▶ _Required action_:
Exactly retype the opening line of the entries and every line after it, ending with the line that contains "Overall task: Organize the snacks". Skip all pictures.
Top of Records supplied
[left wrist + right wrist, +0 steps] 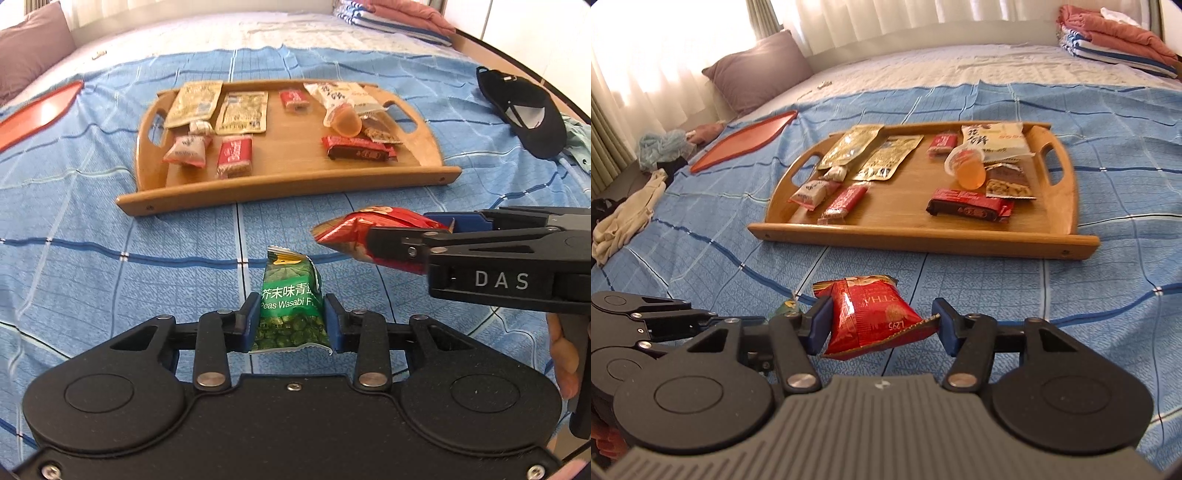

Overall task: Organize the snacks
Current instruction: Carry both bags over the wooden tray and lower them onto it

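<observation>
My left gripper (pixel 291 317) is shut on a green wasabi-pea packet (pixel 290 302) and holds it above the blue bedspread, in front of the wooden tray (pixel 295 184). My right gripper (pixel 881 321) is shut on a red snack packet (pixel 871 317); it shows in the left wrist view (pixel 373 236) to the right of the green packet. The tray (pixel 923 236) holds several snack packets: gold pouches (pixel 195 103), small red packets (pixel 234 155), a dark red bar (pixel 358 147) and an orange jelly cup (pixel 345 120).
A red flat tray (pixel 742 142) lies on the bed to the left. A black cap (pixel 524 114) lies to the right. A purple pillow (pixel 761 70), folded blankets (pixel 1115 37) and loose cloths (pixel 624 214) ring the bed.
</observation>
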Demonstrator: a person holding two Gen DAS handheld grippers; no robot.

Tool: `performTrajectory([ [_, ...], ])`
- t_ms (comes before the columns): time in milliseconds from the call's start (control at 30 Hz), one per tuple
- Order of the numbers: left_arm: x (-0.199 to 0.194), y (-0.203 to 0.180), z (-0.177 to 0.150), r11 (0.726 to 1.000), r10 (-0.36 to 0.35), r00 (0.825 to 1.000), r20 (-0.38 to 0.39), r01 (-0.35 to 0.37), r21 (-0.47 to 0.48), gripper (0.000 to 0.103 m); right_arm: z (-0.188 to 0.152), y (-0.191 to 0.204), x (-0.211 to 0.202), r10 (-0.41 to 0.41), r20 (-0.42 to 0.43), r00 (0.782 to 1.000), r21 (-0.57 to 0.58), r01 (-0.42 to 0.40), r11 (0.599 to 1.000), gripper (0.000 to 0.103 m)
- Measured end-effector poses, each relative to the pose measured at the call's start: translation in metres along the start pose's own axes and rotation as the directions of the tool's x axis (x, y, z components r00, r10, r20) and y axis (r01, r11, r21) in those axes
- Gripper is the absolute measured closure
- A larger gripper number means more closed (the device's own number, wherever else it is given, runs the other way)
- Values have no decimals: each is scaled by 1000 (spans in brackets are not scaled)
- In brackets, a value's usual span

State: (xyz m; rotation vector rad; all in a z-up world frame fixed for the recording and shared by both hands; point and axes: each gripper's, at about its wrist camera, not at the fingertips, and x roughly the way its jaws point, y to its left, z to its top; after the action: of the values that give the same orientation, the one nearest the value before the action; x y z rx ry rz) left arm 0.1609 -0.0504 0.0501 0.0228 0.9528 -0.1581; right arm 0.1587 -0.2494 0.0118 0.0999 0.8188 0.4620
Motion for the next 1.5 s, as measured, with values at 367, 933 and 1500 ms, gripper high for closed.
performTrajectory([
  [367,-75,-5,-8,995,-16,981,192,-4,102,69,-5,7,-51,-4,111,994,18,1,1000,42],
  [933,-129,8,16,998,-15,933,361,-11,69,69,16,32,-110,-72,299,952,5,74,997,42],
  [1500,-85,36,63,1000,-4,926,378,-3,19,69,53,19,-76,-99,306,947,72,80,994,42],
])
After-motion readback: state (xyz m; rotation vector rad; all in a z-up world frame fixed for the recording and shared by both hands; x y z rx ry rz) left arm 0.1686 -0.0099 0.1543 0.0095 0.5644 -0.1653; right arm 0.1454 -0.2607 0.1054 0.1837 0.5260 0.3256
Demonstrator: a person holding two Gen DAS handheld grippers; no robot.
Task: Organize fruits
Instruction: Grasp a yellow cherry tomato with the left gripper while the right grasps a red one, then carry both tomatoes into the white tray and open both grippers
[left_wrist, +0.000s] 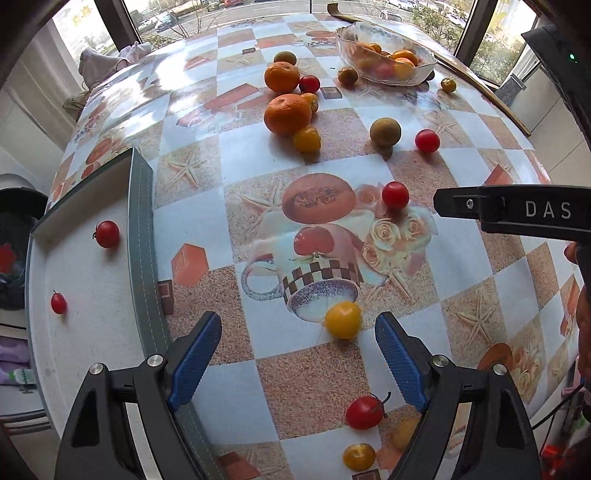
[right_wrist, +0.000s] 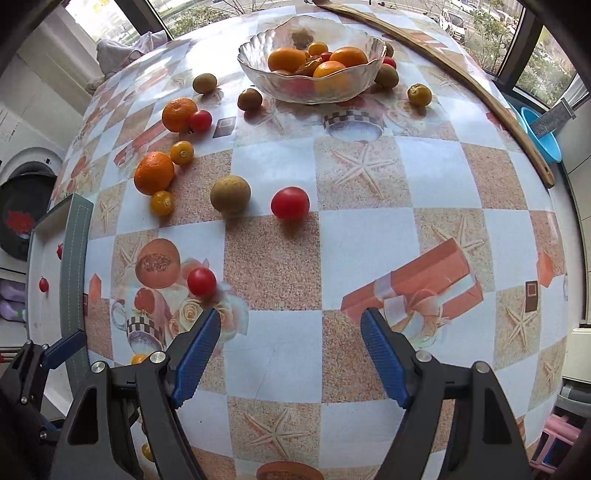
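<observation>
My left gripper (left_wrist: 297, 325) is open and empty just above the table, with a yellow cherry tomato (left_wrist: 342, 319) between its fingertips, nearer the right one. A white tray (left_wrist: 92, 280) at the left holds two red cherry tomatoes (left_wrist: 107, 233). My right gripper (right_wrist: 290, 321) is open and empty over the table; a red cherry tomato (right_wrist: 201, 281) lies just beyond its left fingertip. A glass bowl (right_wrist: 310, 59) of oranges and small fruit stands at the far side. Oranges (left_wrist: 287, 113), a brown fruit (right_wrist: 230, 194) and a larger red tomato (right_wrist: 290, 203) lie loose.
The right gripper's body (left_wrist: 517, 212) reaches in from the right in the left wrist view. More tomatoes (left_wrist: 364, 411) lie near the table's front edge. A wooden stick (right_wrist: 461, 70) lies along the far right edge. A washing machine (right_wrist: 26, 206) stands left of the table.
</observation>
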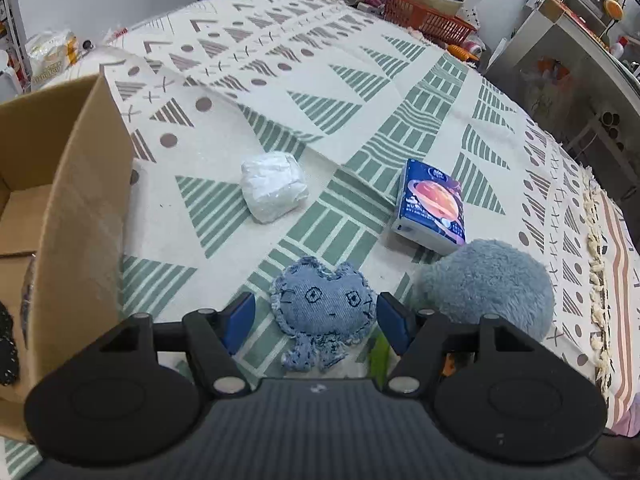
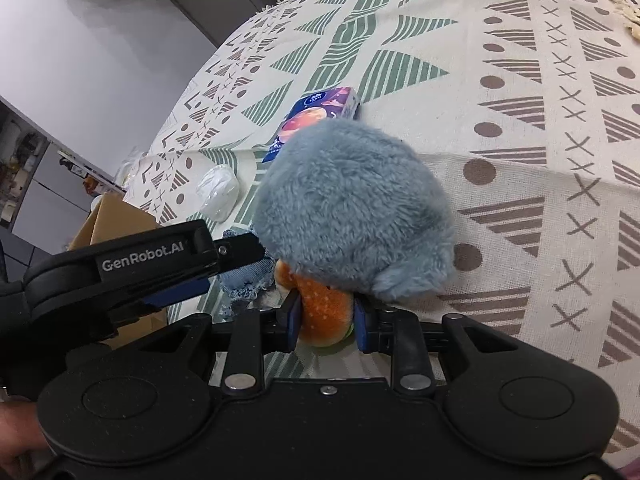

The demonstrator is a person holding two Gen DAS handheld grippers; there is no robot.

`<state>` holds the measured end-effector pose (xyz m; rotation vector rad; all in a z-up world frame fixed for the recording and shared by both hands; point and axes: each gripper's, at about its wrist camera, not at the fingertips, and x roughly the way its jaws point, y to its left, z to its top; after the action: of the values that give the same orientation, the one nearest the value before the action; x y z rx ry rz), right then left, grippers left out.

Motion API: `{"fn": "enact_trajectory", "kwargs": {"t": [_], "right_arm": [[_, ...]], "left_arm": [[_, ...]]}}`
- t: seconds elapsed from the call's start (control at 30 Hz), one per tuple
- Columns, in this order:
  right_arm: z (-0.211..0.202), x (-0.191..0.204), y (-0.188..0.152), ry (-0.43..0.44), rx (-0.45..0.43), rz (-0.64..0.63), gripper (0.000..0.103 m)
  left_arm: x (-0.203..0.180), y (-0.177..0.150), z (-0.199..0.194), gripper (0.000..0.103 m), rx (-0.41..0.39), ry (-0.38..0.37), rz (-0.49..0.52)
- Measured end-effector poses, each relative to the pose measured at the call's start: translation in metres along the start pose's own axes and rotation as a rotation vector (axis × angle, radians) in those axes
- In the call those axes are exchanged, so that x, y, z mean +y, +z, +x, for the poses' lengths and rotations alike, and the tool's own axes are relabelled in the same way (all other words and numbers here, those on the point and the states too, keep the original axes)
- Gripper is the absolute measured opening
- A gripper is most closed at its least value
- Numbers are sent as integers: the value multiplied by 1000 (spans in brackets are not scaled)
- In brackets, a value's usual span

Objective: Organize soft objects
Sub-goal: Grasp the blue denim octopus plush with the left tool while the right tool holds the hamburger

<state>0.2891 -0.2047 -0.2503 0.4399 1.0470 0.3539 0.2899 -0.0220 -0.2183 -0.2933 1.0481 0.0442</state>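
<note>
Left wrist view: left hand-held gripper (image 1: 316, 312) low over the patterned cloth (image 1: 360, 92) that covers the desk, its 2 blue pads spread wide, 1 on each side of a denim cat-face toy (image 1: 322, 314) lying flat at lower centre; whether the pads touch the toy I cannot tell. Nothing is gripped. Fluffy blue-grey plush (image 1: 486, 284) sits just right of the denim toy, lower right of the frame. A tissue pack (image 1: 432, 204) with a planet print lies just beyond the plush, right of centre. White wrapped bundle (image 1: 274, 186) lies apart from the others, centre of the frame. Open cardboard box (image 1: 76, 208) stands at the left edge, its near wall upright. Orange basket (image 1: 430, 14) and clutter at the far end of the desk, top of the frame. Right wrist view: right hand-held gripper (image 2: 326, 318) at lower centre, narrowed onto an orange plush part (image 2: 326, 310) with pale dots, a pad pressed against each side. This orange part runs up under the fluffy blue-grey plush (image 2: 352, 208), which fills the centre; whether the 2 are 1 toy I cannot tell. The left hand-held gripper (image 2: 224, 256) enters from the left edge. Denim toy (image 2: 244, 276) shows frayed edges beneath it. Tissue pack (image 2: 316, 116) beyond the plush, white bundle (image 2: 218, 194) and box corner (image 2: 112, 216) at left.
</note>
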Motion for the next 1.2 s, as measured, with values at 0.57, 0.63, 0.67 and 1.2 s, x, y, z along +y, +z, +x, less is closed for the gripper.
{"fn": "enact_trajectory", "kwargs": {"t": [0.57,0.63,0.67,1.2], "right_arm": [[-18,25,-12,-6,-8,-81,28],[-26,27,-14,-30,-20,-72,28],[-29,28,-15,-32,-27,-64,28],[-49,16,-20,-97,-107,-63,28]], "left_arm": [[9,-12,-26,0,-65,-34,-51],[11,-14,-34,0,-79,-51,-61],[11,-15,-37,0,-88,-63,-64],[2,-16,-10,63,-77,-11,-38]]}}
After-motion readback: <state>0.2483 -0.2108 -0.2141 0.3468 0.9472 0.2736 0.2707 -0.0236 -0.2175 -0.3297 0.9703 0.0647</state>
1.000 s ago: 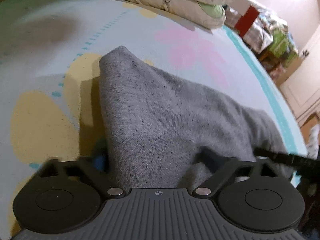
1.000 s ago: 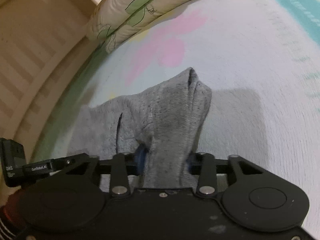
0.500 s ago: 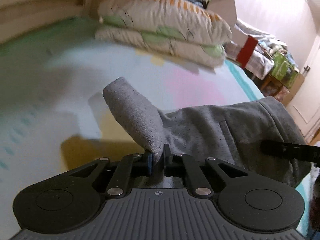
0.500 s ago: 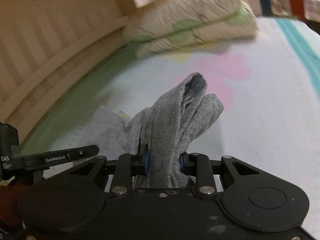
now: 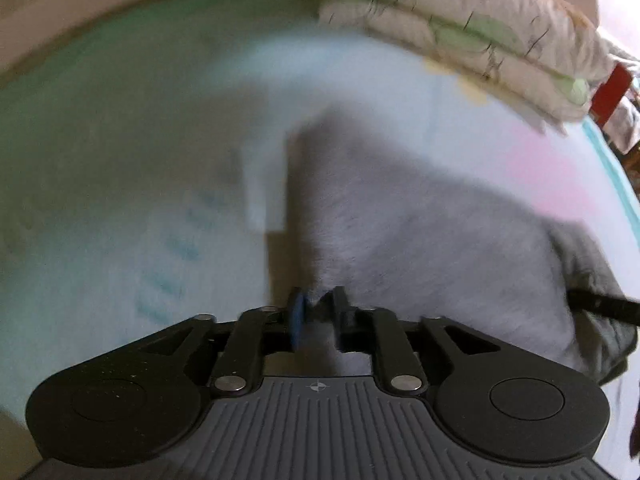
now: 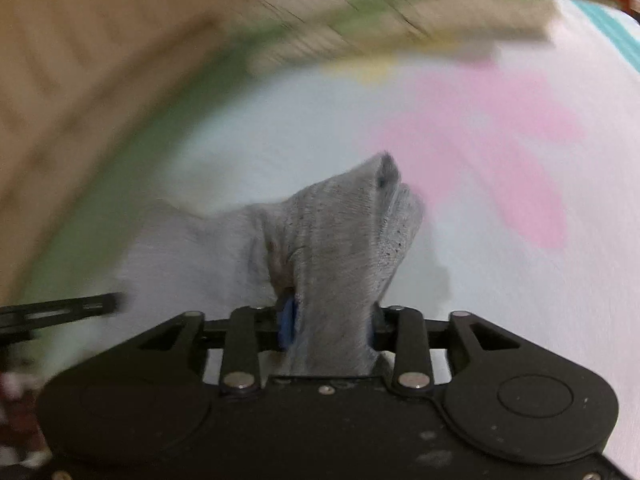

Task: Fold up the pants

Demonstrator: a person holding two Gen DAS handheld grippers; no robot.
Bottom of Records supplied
▶ _Output for this exercise_:
[left wrist + right wrist, +0 steps] 

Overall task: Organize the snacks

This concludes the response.